Tenemos que partir de la idea fundamental de que las personas no accesamos directamente a la realidad, sino lo hacemos a través de los “lentes” con los que cada quien vemos al mundo. Si no estás muy familiarizado con esta idea podrías leer este otro artículo antes de seguir con este.

La otra idea fundamental, tomada de la cibernética de segundo orden (perdón por el tecnisismo), es que el observador siempre influye en lo observado, es nuestro caso, el terapeuta siempre influye en el paciente, y un mismo paciente tendrá un resultado muy distinto dependiendo del terapeuta a quien acuda, aún y que todos tengan la misma formación.

Dado que todos accesamos a través de esos “lentes”, entonces podemos deducir que los terapeutas también accesan a la realidad con sus propios lentes. Es imposible para un terapeuta accesar al mundo sin sus propios lentes: sus creencias, valores, convicciones, información teórica, académica, práctica, etc.

Si bien esto es cierto para cualquier profesión, para un psicoterapeuta esto toma particular importancia porque la única forma que tiene el terapeuta de ayudarte, y de en su momento determinar si ya estás “dado de alta” es en base a su visión particular del mundo.  Y yo creo que esto no es comprendido a profundidad porque las implicaciones son enormes. Significa que tu, paciente, que acudes a ayuda psicológica por la neutralidad con que el profesionista debiera tratarte, en realidad siempre estás influenciado por él, ya que es sumamente complicado mantener dicha neutralidad e inevitablemente serás influenciado por los “lentes” de tu terapeuta.  Esto no es necesariamente malo si esos lentes te son muy útiles. Pero, ¿qué pasaría si no lo son?

Yo, en las clases de posgrado, pude constatar cómo varios compañeros de clase, todos terapeutas, siguen estando muy influídos por sus propias creencias de todo tipo (religiosas, académicas, familiares).  Estas creencias limitan el abanico de opciones que ellos ofrecerán a sus pacientes puesto que ellos mismos no están de acuerdo con varias de estas opciones.
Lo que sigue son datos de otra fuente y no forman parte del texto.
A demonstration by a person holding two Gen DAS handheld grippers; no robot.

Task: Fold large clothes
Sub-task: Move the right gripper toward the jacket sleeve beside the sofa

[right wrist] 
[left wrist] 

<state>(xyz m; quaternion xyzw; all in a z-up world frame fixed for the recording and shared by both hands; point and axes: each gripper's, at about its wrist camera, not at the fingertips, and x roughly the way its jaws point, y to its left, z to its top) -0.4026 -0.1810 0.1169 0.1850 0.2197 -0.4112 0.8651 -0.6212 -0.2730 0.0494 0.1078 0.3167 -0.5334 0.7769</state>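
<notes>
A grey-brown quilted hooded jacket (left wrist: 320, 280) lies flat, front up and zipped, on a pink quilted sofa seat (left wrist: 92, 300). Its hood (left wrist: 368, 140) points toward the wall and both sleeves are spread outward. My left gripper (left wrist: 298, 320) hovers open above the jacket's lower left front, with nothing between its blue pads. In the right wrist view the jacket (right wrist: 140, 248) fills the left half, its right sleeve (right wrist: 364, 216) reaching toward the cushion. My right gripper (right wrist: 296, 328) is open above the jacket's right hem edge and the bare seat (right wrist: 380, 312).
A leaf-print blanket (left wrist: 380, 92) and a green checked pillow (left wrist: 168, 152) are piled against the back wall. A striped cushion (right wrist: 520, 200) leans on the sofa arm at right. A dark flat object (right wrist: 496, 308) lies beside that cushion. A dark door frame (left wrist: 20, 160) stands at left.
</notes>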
Sus lentes  llegan hasta un cierto nivel, por lo que les es imposible ofrecer algo que ni siquiera ellos pueden ver.  Es como si a un karateca cinta verde le pides consejos de cinta negra. No podemos dar lo que no tenemos.
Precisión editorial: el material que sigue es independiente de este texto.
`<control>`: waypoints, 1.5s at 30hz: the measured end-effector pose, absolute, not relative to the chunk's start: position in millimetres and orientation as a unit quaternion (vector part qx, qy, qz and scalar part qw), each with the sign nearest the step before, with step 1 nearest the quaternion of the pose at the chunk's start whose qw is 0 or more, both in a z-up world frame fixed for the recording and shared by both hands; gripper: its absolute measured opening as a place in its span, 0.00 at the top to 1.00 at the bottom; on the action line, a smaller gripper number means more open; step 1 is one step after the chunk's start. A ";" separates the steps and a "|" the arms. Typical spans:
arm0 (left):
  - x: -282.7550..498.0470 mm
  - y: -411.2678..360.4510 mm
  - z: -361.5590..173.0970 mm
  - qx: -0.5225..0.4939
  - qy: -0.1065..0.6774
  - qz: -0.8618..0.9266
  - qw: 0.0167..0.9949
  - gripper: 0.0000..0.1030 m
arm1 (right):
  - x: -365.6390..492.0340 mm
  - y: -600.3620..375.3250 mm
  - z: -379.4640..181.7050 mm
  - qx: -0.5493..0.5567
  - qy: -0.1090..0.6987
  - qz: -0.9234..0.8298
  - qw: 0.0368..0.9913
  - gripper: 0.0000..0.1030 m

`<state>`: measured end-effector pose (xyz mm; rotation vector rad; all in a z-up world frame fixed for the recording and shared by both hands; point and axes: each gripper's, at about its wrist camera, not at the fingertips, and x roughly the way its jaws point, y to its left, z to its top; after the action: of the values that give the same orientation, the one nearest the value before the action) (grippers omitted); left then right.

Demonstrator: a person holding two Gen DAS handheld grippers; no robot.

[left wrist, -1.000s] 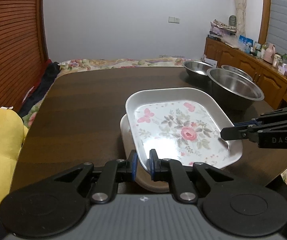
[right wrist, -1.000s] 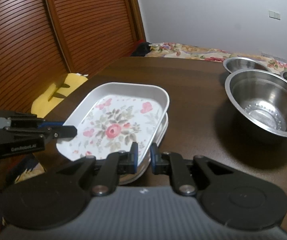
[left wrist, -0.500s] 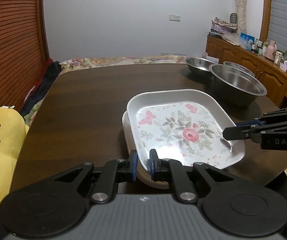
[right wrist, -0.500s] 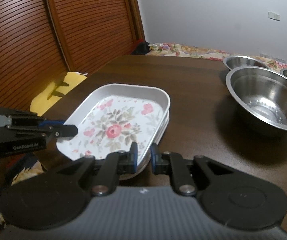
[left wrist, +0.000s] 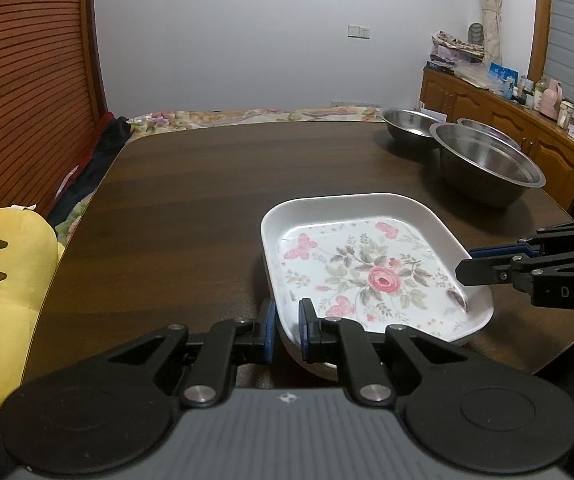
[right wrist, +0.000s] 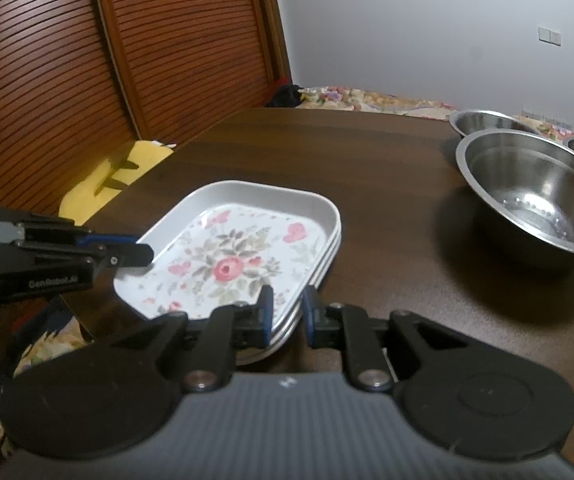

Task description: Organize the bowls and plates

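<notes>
Now floral plate lowered onto stack, both grippers pinching its rim.

"DAS" in pale capital letters on the black side of the right claw, read in the left wrist view. "GenRobot.AI" in small white letters on the black side of the left claw, read in the right wrist view, blurred but legible. Tiny emblem at the near edge of each grey camera housing, too small to read. Nothing else legible.
</notes>
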<state>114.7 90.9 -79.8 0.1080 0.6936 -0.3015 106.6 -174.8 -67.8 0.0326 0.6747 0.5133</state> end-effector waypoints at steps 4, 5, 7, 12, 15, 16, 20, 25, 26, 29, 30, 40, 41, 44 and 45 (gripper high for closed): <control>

Mi esfuerzo en particular es tratar de entender y ver lo útil de la mayor cantidad de ideas y herramientas que se me presentan y otras que busco, con el objetivo de que, cuando venga conmigo un paciente, pueda yo ofrecerle la mayor cantidad de opciones, que si bien tendrán un cierto sesgo inevitable, trataré de que sean tan amplias que en ellas pueda encontrar una solución adecuada para sus necesidades particulares.
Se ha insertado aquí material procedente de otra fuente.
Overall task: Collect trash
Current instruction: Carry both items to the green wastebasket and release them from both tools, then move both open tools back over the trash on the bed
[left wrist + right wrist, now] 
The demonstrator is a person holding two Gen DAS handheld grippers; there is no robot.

Otro punto importante que he visto “desde adentro”, es la importancia de que el terapeuta tenga ciertas vivencias. Que haya enfrentado diversos problemas y haya podido salir adelante. Difícilmente un terapeuta con un BMW heredado por sus papás y que vive en una gran residencia también heredada puede entender y hacer empatía real con un paciente abrumado por problemas económicos. Mucho menos le puede ayudar a encontrar la manera de salir de esos problemas. O un terapeuta soltero sin hijos difícilmente tendrá un mejor consejo sobre cómo enfrentar problemas con hijos, que alguien que ya pasó por esa etapa o al menos está en esa etapa.

Y esto no es exclusivo de las terapias psicológicas: tampoco tendría mucho sentido ir con un doctor con sobrepeso, que fuma y que luego nos enteramos que tiene cáncer de pulmón. ¿Que visión enriquecedora de la salud podría darnos alguien así?

Entonces, resumiendo, dado que , a como yo lo concibo, un terapeuta es como un faro de luz que ayudará a guiar a su paciente que se encuentra temporalmente en una oscuridad, hacia un mejor lugar, es importante que el paciente se asegure que realmente sea un buen faro y no solo una lucecilla que al menor viento se extinga también.

Espero que este artículo te haya sido útil. Quedo a tus órdenes.